WORK INSTRUCTIONS: With the pictures left out, write out exactly the lines of the listing below that run from the line with "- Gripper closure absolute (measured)" through the line with "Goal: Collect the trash".

COLLECTED MATERIAL:
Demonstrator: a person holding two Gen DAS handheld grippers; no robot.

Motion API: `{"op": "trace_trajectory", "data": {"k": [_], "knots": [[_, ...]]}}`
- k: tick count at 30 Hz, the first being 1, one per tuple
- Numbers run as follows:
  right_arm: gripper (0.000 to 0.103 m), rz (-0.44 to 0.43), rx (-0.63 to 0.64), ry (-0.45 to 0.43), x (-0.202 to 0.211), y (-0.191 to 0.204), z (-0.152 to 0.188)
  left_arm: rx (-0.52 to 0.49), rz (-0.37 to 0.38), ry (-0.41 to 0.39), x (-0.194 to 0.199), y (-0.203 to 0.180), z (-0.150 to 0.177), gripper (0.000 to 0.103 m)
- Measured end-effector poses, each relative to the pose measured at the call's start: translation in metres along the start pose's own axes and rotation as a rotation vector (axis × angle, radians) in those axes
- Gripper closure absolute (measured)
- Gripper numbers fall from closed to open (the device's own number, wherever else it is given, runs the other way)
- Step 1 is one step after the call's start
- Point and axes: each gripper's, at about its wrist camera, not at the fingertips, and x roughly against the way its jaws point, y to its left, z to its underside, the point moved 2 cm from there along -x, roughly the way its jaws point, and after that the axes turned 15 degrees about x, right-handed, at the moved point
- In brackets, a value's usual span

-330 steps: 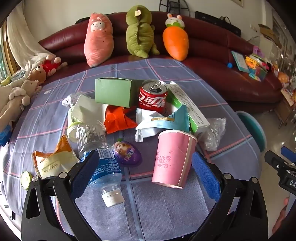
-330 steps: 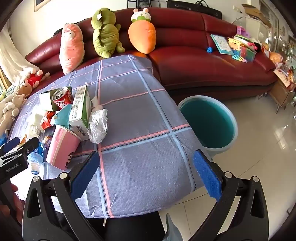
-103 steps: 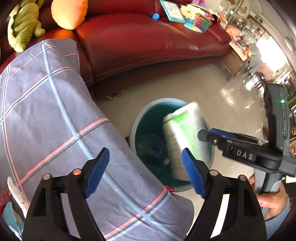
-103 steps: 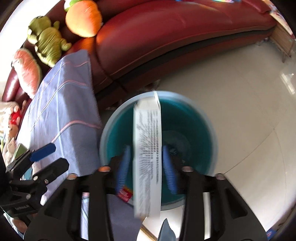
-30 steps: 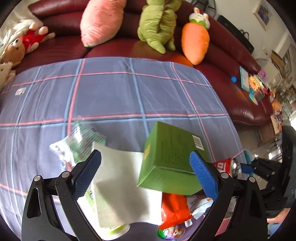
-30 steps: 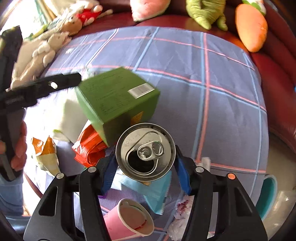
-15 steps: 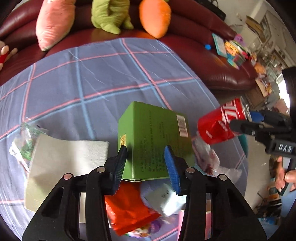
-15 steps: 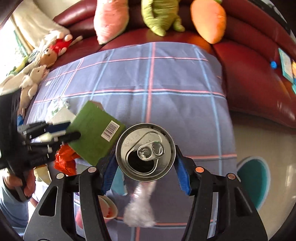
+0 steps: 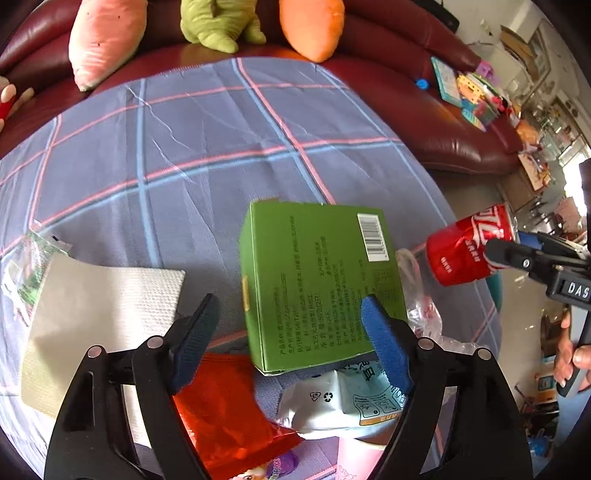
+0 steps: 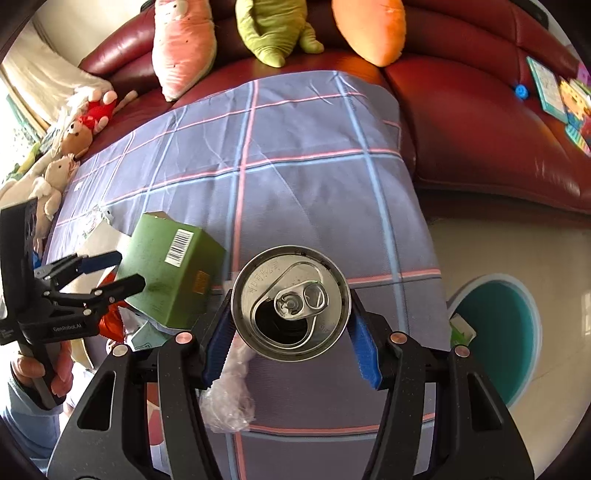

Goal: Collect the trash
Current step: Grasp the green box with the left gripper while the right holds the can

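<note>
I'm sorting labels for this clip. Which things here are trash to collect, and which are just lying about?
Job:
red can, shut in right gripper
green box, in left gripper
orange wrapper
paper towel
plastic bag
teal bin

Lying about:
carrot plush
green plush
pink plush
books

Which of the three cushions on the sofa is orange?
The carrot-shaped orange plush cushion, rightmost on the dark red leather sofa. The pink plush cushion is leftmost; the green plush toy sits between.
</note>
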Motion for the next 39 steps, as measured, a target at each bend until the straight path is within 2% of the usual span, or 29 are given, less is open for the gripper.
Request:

RESULT OF THE EXERCISE:
- Gripper closure absolute (measured)
- Gripper numbers fall from closed to open (the device's own number, wherever else it is given, runs the other way)
- Step 1 is one step after the call's start
- Point and axes: each gripper's, at about its wrist camera, not at the fingertips, and x roughly against the way its jaws point, y to its left, z to its underside, the point moved 2 cm from there along -x, roughly the way its jaws point, and after that the axes turned 15 degrees about x, right-handed, at the moved point
- In brackets, a value's usual span

-330 steps: 
-330 steps: 
-103 steps: 
-103 steps: 
-30 steps: 
-30 steps: 
-15 steps: 
-15 steps: 
+0 steps: 
+0 steps: 

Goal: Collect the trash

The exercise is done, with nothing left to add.